None of that matters for the purpose of this case. One can assume, for the sake of argument, that the means of gaining monopoly power were entirely benevolent. The issue at hand is what Microsoft did with that power once it had been attained..

Java applications written for one PC operating system WILL run on another PC.... Server side HTML applications will run on nearly all PC operating systems....

Exactly. And that is at the heart of this case. Microsoft used contracts and partnerships to prevent competition in the market for these very "middleware" applications. As the judge points out, Microsoft introduced changes in Java that make it more difficult to port a Java app written in Microsoft's J using default setting settings. The box-maker restrictions and ISP agreements sought to bar from the market client-level tools that allow others to set standards for how the server-side application interacts with the client side.

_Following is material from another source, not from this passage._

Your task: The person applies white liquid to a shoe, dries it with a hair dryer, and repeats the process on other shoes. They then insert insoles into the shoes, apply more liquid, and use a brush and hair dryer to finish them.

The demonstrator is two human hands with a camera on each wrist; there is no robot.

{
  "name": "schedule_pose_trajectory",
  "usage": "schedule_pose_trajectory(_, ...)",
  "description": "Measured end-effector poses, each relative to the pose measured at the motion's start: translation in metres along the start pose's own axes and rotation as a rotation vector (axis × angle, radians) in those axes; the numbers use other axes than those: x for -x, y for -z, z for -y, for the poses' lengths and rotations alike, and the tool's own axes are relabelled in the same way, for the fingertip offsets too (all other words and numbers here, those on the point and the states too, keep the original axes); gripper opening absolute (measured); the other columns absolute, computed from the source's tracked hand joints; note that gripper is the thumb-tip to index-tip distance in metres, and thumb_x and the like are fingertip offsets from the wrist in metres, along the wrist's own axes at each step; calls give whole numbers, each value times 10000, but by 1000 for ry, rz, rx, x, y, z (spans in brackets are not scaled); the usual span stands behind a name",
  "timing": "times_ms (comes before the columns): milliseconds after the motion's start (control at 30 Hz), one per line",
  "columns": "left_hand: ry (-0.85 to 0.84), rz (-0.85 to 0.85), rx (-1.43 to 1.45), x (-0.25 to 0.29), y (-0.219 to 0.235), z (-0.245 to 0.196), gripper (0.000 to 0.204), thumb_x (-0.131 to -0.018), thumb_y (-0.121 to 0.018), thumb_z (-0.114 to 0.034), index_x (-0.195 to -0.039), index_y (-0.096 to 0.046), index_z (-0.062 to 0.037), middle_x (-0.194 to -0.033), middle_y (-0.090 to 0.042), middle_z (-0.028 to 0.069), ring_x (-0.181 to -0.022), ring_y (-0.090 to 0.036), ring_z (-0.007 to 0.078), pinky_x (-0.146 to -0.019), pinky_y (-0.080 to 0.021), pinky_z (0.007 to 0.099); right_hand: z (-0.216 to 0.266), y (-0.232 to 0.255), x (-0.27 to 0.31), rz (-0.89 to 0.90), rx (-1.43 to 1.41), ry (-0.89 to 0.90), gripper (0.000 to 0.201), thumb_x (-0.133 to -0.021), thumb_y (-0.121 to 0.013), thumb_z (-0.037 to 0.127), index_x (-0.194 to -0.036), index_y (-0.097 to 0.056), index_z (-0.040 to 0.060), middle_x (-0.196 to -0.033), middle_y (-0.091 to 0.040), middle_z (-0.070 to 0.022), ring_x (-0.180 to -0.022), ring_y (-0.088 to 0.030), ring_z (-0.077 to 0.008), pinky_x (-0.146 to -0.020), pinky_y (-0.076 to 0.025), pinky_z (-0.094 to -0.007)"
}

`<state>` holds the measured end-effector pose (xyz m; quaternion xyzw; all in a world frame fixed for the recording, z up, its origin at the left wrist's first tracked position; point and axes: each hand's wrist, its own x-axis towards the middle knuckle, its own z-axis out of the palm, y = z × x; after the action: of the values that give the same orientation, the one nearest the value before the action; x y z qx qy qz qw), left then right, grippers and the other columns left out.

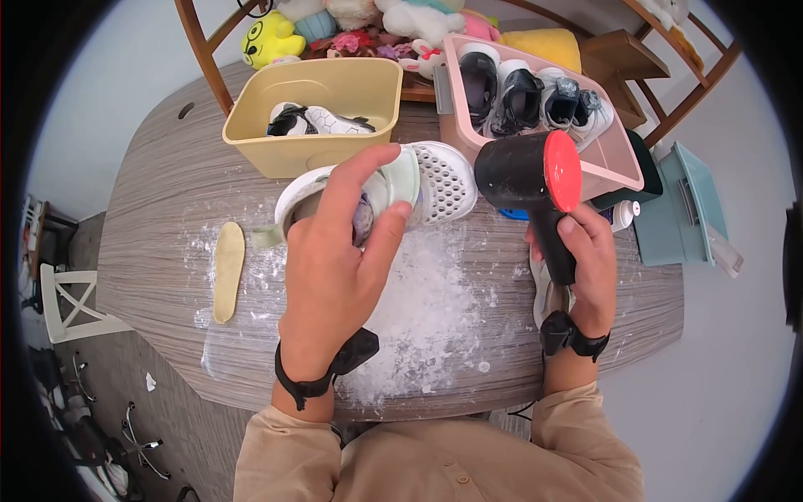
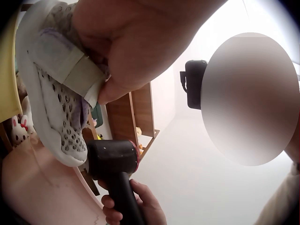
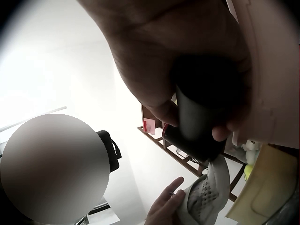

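Note:
A white perforated shoe (image 1: 447,182) with a pale green strap (image 1: 401,177) is held up over the table by my left hand (image 1: 330,259), its fingers and thumb gripping the strap area. In the left wrist view the shoe (image 2: 63,110) shows its holed upper, the left hand (image 2: 136,42) pinching the strap. My right hand (image 1: 590,259) grips the handle of a black blower with a red end (image 1: 563,171); its nozzle points at the shoe's toe, close by. The right wrist view shows the right hand (image 3: 164,51) around the dark handle (image 3: 199,112).
White powder (image 1: 427,309) covers the table's middle; an insole (image 1: 227,272) lies left. Behind stand a yellow bin (image 1: 309,155) with shoes and a pink bin (image 1: 615,163) with several shoes. Another sole or insole lies under the right hand. A teal bin (image 1: 661,205) stands right, plush toys behind.

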<state>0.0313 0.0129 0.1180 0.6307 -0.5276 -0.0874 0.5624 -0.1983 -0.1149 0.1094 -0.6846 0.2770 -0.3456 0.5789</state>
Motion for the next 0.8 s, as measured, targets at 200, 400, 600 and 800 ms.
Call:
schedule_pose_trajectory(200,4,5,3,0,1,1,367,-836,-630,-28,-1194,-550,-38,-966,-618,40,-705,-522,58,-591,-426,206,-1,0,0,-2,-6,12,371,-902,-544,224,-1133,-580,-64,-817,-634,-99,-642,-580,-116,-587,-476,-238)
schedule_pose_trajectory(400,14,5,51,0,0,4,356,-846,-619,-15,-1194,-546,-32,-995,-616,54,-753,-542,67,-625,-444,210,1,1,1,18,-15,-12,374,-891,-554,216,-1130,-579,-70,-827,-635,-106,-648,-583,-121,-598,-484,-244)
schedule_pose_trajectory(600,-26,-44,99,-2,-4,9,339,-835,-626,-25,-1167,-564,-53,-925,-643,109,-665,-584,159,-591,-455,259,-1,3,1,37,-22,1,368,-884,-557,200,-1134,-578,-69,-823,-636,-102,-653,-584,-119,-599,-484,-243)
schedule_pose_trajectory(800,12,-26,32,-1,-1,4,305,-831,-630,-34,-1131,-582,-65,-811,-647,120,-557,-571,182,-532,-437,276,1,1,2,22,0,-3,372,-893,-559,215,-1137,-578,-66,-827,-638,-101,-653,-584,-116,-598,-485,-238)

Although Microsoft attorneys did not attempt to argue this point, one might look at the history of the Windows client and conclude that Microsoft lost the battle it tried to wage in '95 and '96. The proprietary protocols and tools that were at the heart of Microsoft's story of that epoch were largely abandoned by Microsoft in favor of Netscape's story of open standards.

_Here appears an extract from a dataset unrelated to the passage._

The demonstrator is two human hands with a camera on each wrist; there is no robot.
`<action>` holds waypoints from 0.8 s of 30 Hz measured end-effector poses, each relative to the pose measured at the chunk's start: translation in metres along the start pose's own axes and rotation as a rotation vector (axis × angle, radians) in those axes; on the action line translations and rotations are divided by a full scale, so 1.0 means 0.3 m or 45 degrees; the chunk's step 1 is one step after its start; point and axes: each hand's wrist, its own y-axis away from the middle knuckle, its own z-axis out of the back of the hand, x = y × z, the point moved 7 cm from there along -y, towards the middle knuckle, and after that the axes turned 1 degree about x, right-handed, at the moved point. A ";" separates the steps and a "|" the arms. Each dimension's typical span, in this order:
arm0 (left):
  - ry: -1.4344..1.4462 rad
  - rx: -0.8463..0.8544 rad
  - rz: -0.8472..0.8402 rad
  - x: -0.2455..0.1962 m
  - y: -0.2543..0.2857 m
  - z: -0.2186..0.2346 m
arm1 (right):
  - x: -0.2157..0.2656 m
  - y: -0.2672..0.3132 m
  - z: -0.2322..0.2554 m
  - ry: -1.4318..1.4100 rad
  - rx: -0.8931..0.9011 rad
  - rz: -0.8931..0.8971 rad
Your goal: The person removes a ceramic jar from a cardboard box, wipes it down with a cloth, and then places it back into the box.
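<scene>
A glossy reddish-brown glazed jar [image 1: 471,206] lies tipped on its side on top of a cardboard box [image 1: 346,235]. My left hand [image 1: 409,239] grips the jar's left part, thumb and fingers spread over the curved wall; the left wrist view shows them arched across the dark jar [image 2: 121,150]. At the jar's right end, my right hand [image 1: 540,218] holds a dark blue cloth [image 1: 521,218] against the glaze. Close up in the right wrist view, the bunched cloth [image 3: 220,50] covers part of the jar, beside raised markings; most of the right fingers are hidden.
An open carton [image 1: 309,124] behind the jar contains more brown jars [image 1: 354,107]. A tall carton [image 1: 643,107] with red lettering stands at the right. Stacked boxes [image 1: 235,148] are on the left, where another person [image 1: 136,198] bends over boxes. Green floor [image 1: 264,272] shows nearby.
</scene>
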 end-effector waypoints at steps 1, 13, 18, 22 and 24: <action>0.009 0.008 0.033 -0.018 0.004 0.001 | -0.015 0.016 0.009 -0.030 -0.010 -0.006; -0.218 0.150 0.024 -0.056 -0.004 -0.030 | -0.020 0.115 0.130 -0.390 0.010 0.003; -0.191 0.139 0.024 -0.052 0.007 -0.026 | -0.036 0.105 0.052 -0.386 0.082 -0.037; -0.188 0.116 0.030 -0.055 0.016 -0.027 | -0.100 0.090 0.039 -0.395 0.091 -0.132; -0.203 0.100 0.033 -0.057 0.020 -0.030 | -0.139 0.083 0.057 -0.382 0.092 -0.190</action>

The genuine competition that one sees now stems largely from Microsoft's failure to implement its '95 vision of a closed-standard client interacting with a proprietary network. But the competition that exists today also demonstrates why Microsoft was so worried in '95 and '96 about what Netscape was doing, and why the company was willing to risk the extraordinary legal measures taken in contracts of the time.

Throughout its short history, Microsoft had been very good at anticipating and leading the market. Maybe they borrowed or stole ideas from others, but what matters is that they recognized the good ideas before the market embraced them and then led to market to a new way of doing things. As it happens, Microsoft often led the market with what some would call "vaporware". Microsoft managers preferred the word "story". Microsoft always told a good story about any new technology. The market used that story as its script in several important changes in the industry.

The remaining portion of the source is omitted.